It feels like the winds may – just may – be changing in our favour with widespread recognition that community pharmacy is both underfunded and a potential solution to the crisis in the NHS. However, the day-to-day grind is taking its toll

Before you start to groan that we’ve been here before — believe me, I’m just as cynical as you are — there are some genuine reasons to be optimistic. 

Pharmacy First is being touted as a potential game changer for a system that is absolutely swamped with demand. A network of 11,500 community clinics in England, ready to provide walk-in access to a healthcare professional, could easily provide 57 million minor ailment consultations a year through pharmacy, at a fraction of the £2bn it would cost to provide these same appointments in general practice. 
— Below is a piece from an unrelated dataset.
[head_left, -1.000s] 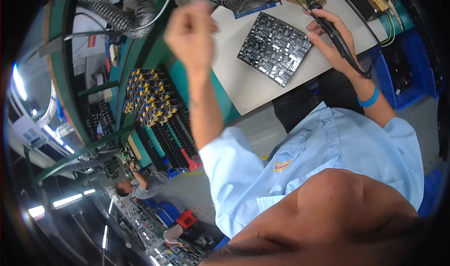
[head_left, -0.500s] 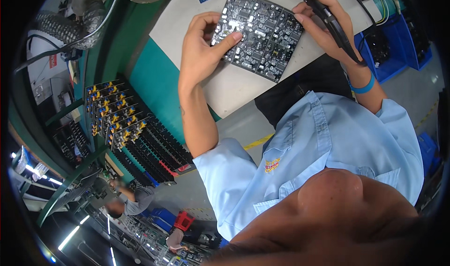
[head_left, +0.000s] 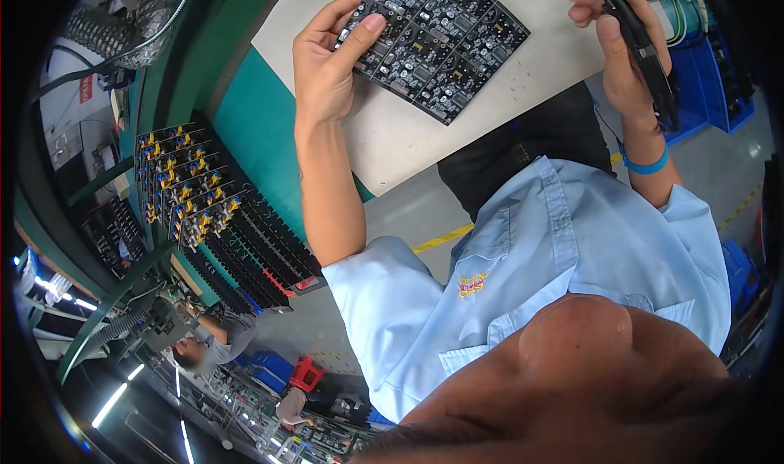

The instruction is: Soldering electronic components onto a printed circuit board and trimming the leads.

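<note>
- Here, the left hand (head_left: 322,68) grips the near left corner of the circuit board (head_left: 433,35), thumb pressed on top and the other fingers (head_left: 327,15) curled round the edge; the board lies on the pale counter (head_left: 400,145), towards its far side.
- The right hand (head_left: 625,55) is clenched round a black soldering iron (head_left: 645,51), held up off the counter and well apart from the board; the tip runs out of view at the top edge.
- Judgement: the step in hand looks like steadying the board for work with the iron.
- To do it well: keep the thumb flat on a bare margin, not on the small parts, so nothing is bent or lifted.
- Keep the board flat against the counter; a tilted board would make the tip slide.
- Bring the iron down from above, its cable (head_left: 608,133) trailing clear behind the wrist with the blue wristband (head_left: 647,167).
- Risk: the holding thumb sits on the board, so work on the far cells first.
</note>
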`<state>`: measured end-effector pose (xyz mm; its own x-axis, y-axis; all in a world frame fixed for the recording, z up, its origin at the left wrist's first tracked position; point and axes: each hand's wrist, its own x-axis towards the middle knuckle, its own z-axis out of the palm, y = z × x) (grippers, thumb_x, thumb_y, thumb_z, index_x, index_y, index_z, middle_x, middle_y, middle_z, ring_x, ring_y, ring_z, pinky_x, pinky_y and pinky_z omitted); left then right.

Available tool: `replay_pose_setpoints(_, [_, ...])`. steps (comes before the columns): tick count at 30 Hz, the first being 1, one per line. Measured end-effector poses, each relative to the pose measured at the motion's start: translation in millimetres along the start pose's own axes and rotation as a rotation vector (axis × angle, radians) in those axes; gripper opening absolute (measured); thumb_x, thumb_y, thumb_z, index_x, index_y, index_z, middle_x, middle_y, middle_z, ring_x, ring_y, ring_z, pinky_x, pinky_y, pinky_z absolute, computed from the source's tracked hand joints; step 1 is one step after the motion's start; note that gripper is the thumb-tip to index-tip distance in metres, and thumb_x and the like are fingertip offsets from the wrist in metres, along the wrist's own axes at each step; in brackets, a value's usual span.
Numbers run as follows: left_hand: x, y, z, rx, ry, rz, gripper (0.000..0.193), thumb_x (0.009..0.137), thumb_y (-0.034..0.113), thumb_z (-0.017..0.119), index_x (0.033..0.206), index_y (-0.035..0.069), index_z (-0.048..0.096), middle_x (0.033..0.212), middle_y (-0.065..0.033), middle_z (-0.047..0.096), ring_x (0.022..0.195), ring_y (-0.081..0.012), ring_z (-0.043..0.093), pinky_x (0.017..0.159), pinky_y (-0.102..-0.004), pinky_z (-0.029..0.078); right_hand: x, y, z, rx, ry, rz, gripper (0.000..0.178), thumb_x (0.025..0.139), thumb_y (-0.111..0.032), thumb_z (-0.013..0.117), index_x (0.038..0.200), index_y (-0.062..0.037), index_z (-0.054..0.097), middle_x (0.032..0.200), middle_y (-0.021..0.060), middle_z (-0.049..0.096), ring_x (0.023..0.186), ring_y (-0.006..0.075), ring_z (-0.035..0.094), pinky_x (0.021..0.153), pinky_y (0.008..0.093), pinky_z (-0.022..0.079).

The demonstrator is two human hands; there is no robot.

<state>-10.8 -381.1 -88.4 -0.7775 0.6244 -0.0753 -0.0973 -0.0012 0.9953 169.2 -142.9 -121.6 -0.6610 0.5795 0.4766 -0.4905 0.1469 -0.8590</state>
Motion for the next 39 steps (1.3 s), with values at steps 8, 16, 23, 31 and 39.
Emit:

Pricing the service at, say, £17 per appointment would yield close to £1bn of extra funding for community pharmacy and still save another £1bn in GP capacity. Economically this seems to make absolute sense, but could we do it? And could we do it for that price?

But before we can even begin to talk about Pharmacy First, we need to address the problem of chronic underfunding in our core functions. If that gets sorted, we then have to look at what sort of a service we would need to deliver. 

As a key point of principle, there cannot be any referral gate. It must be a walk-in service. If the NHS is concerned about the service being too ‘successful’, there could be some protections such as maximum activity levels built in. We also need to ensure that the service isn’t 100 per cent reliant on pharmacists. With our teams adequately trained and quality assured, there is no reason why some of these consultations couldn’t be handled by our pharmacy technicians or medicines counter assistants. 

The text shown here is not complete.